I'm not a fan of Dyna. More money than worth using my reasoning.
The stock coils have about 5 ohm for primary resistance. The stock points only draw power for 195 degrees of crank rotation. The Dyna-s draws power for 315 degrees of crank rotation. Which is 154 % longer along with a higher draw than the stock bike expected. This causes an increase in bike system load from 2.56 amps (33 watts) for the stock coils, 54% of the time (for each coil). Total ignition draw is about 35.6 watts.
Compared to the dyna 3 and dyna-s combo which draws 4.2 amps (54.6 watts) for the coil 87% of the time (each coil). Total ignition draw is about 95 watts. More than double the power draw.
The 550 has a 150 watt alternator when you spin it to 5000 RPM. Stock bikes with the standard headlight on, draws about 120 watts for the whole bike. The dyna setup adds almost 60 watts to this.
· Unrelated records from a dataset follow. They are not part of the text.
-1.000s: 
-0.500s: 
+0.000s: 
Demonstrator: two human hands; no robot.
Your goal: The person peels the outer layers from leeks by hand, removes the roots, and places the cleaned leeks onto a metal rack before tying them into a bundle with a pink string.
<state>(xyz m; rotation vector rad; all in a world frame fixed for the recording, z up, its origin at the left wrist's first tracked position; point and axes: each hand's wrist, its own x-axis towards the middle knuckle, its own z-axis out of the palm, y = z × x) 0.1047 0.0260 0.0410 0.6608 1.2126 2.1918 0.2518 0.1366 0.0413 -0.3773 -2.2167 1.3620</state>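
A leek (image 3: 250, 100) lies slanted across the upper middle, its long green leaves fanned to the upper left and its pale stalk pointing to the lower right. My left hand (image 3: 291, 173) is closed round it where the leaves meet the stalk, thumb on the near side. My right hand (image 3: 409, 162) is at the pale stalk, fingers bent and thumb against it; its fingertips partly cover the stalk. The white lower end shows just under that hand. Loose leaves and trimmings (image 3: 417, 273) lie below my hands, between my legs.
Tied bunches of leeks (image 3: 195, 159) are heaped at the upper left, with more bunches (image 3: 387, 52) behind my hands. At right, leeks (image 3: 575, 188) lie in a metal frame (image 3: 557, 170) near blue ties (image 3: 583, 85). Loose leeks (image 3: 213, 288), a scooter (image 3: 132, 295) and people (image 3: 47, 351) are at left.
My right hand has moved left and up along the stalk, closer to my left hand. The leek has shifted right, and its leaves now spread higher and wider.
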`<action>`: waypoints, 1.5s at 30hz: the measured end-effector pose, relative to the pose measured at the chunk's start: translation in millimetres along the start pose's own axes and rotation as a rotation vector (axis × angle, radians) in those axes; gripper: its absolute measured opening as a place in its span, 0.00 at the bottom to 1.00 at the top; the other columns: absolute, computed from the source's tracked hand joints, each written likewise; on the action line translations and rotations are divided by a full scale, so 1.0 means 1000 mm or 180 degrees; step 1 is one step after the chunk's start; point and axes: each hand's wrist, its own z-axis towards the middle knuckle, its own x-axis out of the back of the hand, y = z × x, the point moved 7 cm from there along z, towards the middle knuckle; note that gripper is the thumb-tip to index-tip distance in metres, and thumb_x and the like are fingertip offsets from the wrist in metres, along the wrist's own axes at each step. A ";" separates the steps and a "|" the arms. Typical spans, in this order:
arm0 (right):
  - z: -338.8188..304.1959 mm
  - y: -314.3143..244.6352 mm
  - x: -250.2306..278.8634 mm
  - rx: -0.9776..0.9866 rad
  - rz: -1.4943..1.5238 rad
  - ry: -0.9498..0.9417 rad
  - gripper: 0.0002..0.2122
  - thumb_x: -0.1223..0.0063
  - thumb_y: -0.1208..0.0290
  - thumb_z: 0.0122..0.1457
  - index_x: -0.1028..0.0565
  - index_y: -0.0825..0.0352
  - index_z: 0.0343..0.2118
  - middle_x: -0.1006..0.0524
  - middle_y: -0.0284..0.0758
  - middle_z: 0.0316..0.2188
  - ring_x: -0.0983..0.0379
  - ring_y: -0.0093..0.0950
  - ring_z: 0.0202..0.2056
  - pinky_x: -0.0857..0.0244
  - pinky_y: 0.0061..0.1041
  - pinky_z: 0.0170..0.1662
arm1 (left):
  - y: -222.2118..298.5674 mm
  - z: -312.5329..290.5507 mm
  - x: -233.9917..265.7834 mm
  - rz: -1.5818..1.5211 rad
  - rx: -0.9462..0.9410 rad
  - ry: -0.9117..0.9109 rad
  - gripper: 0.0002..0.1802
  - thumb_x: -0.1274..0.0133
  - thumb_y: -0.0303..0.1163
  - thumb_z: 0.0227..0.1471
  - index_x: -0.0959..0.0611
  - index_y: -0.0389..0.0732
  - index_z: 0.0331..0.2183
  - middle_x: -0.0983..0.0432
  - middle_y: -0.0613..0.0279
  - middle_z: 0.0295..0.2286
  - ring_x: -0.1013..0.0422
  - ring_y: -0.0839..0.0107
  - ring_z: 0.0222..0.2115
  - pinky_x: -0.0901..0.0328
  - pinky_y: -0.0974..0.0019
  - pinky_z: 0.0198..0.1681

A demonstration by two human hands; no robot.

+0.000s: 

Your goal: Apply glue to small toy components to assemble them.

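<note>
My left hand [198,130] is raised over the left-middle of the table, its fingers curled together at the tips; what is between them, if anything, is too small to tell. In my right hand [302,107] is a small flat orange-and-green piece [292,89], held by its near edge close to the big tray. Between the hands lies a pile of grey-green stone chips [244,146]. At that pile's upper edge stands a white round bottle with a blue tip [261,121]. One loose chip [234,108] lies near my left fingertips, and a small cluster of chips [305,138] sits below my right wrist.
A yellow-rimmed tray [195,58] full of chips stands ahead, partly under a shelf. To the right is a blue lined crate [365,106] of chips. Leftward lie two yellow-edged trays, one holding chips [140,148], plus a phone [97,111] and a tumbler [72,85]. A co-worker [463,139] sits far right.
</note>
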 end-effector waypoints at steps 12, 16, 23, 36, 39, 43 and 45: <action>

You will be relying on your alternator beating the factory minimum spec to keep the battery charged. Some do, some don't. Regardless, recharging will be very slow if you are lucky.
Then, if you consider that the alternator only makes about 40-50 watts at idle, the only thing keeping your bike running is the stored energy in the battery. When that power is gone, you have a dark, lifeless bike.
The sad thing is, that unless you increase the spark gap at the plugs, or have engine mods to increase C/R, that "high performance ignition" isn't doing anything for you, except make the spark better when the battery is particularly weak. The way the ignition system works on the SOHC4, it is the spark gap that determines the actual spark voltage, regardless of what the coil is capable of developing.
You can mitigate the excessive drain by adding an inline resistor to the coils to limit their current draw. Probably better to get 5 ohm coils, though which dyna does make.
Anyway, no, your battery won't explode. It would need some stored energy to do that. Which seems low risk with an added Dyna ignition system, such as what you have now.
Cheers,
Btw, those battery voltage readings below 12.8 V shows a discharging battery.